# What is being asked
What is needed is the number of lines below that contain the word "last", with no other output.

*** Opening The records ***

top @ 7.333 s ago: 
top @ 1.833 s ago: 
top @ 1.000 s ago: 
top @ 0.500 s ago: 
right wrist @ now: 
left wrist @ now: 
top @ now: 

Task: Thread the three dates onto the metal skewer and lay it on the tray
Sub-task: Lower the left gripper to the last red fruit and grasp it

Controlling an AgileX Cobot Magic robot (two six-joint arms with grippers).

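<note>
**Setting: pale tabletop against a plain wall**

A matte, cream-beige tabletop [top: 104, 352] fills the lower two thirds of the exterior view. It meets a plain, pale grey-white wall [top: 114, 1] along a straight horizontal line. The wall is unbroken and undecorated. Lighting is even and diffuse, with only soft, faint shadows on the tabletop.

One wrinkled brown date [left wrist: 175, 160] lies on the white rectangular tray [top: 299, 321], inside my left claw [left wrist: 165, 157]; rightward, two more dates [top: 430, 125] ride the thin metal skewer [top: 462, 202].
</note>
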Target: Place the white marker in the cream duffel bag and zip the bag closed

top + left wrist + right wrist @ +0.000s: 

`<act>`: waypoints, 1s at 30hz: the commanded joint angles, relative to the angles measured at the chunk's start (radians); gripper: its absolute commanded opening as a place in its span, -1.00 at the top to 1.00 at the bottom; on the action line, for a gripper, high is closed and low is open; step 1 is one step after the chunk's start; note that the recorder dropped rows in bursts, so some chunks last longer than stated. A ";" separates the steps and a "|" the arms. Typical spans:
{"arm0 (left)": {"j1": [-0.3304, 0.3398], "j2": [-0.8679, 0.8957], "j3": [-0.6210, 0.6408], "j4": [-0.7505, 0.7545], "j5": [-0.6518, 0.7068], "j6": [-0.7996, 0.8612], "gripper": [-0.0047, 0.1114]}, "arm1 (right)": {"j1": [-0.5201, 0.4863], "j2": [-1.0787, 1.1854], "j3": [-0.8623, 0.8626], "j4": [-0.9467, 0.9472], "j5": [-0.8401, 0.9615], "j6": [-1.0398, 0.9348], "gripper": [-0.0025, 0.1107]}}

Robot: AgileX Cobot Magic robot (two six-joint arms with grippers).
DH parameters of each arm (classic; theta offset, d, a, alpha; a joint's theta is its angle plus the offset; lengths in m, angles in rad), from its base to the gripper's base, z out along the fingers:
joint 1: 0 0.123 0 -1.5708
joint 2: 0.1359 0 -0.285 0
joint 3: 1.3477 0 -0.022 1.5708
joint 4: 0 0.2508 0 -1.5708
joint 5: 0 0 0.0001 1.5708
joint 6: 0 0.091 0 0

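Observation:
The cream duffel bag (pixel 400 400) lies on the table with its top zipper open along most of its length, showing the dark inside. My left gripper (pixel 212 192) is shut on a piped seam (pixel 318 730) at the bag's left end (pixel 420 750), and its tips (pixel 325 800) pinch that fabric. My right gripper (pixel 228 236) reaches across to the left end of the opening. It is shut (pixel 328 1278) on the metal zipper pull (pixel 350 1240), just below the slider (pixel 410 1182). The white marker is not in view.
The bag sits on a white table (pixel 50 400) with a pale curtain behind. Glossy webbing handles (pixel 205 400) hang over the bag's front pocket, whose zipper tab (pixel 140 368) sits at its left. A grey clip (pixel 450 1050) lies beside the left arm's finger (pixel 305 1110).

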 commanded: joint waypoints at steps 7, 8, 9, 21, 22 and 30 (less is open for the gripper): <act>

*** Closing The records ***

# Response area
2